La Calotte is a French illustrated satirical anticlerical weekly publication, which appeared in France from 1906 to 1912. Afterwards the title was resumed from 1930 to the present day, with a change of name under the German occupation of France.

== La Calotte (1906-1911) ==
It was founded in Paris by Louis Grenêche, a publisher, in the context of the 1905 French law on the Separation of the Churches and the State, during the troubles caused by the Inventories. A powerful anticlerical wave then agitated France.

La Calotte appeared every week on 16 pages, half of which was illustrated with anti-clerical satirical drawings. The rest consisted of texts, songs, jokes, denouncing clericalism.

The designers were Saint-Fourien, Asmodée, A. Mac or Chérubin.

In its first issue of 14 September 1906, the editorial explains:
You can see, dear readers, the fighting character of La Calotte. We have but one weapon: laughter, the only weapon feared by the soldiers of Tartuffe, is to tell you that we shall not lack enemies who will try to stifle us by all means. If you share our opinion, dear readers, insist on kiosks and newsagents, which are our only sellers, so that they display us in good place. You will support our cause as well.
— Vous pouvez vous rendre compte, chers lecteurs, de l’allure combattive de La Calotte. Nous n’avons qu’une arme : le rire, seule arme que redoutent les soldats de Tartuffe, c’est vous dire que nous ne manquerons pas d’ennemis qui chercheront à nous étouffer par tous les moyens. Si vous partagez notre avis, chers lecteurs, insistez auprès des kiosques et marchands de journaux, qui sont nos seuls vendeurs, afin qu’ils nous affichent en bonne place. Vous soutiendrez ainsi notre cause

== Resumption of title after 1930 ==
Libertarian activist and free thinker André Lorulot took over this title in the 1930s. The designers who worked there were Armangeol (Armand Gros) who produced comic Bibles, satirical Lives of Jesus and History of the Popes illustrated with satirical drawings.

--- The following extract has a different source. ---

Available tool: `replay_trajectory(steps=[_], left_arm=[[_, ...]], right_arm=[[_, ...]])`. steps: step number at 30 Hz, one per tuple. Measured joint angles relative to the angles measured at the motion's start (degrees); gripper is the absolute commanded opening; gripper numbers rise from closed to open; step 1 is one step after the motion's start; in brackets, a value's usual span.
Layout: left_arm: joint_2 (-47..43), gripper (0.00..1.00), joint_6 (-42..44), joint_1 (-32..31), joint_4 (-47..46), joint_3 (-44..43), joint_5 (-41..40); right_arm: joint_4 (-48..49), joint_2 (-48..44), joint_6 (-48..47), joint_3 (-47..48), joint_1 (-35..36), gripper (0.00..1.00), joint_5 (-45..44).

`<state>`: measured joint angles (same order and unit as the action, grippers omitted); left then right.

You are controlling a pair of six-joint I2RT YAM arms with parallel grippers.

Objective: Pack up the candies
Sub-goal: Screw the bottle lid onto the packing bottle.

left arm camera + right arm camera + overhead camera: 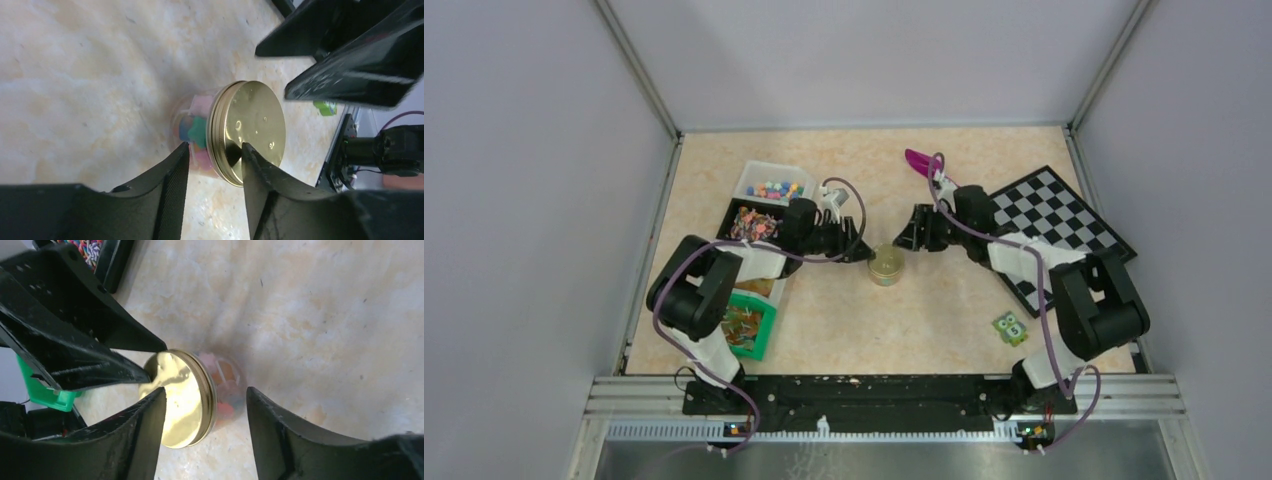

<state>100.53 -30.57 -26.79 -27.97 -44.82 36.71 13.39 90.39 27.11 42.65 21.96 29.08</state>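
A small clear jar (886,266) with a gold lid (250,127) stands mid-table, and pink, green and blue candies (192,129) show through its wall (226,377). More candies (774,188) lie in a clear bin at the back left. My left gripper (864,250) is open just left of the jar, its fingertips (184,150) level with the jar's near side. My right gripper (907,236) is open on the jar's other side, its fingers (255,400) either side of it and apart from it. A magenta scoop (918,159) lies behind the right arm.
A black bin (752,222) of coloured bits and a green bin (746,326) sit along the left side. A chessboard (1056,222) lies at the right under the right arm. A green owl block (1010,327) rests near the front right.
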Motion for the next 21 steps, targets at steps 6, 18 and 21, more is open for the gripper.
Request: replay_trajectory(steps=[6,18,21], left_arm=[[-2.89,0.57,1.16,-0.7,8.15,-0.94,0.11],[-3.23,0.68,3.87,-1.57,13.4,-3.21,-1.68],[-2.84,0.65,5.2,-3.02,15.34,-4.7,-2.95]], right_arm=[[-13.84,-5.51,-7.82,9.33,0.04,0.81,-2.69],[-15.34,-16.15,-14.53,-2.86,4.48,0.85,-7.43],[-4.94,-23.71,-18.21,-15.13,5.92,0.91,-7.37]])
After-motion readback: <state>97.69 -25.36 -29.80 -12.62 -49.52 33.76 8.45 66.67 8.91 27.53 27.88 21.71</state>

During the 1939-1945 war, La Calotte changed its title to La Vague, still under the direction of Lorulot, who stigmatized the ties between the Catholic Church and fascism. La Vague denounces antisemitism.

After the war La Calotte became the organ of La Libre Pensee. It was a monthly publication from November 1945 on.

After the death of André Lorulot, H. Perrodo-Le Moyne became its director (May 1963). He writes articles and draws under the signature of P. Le M.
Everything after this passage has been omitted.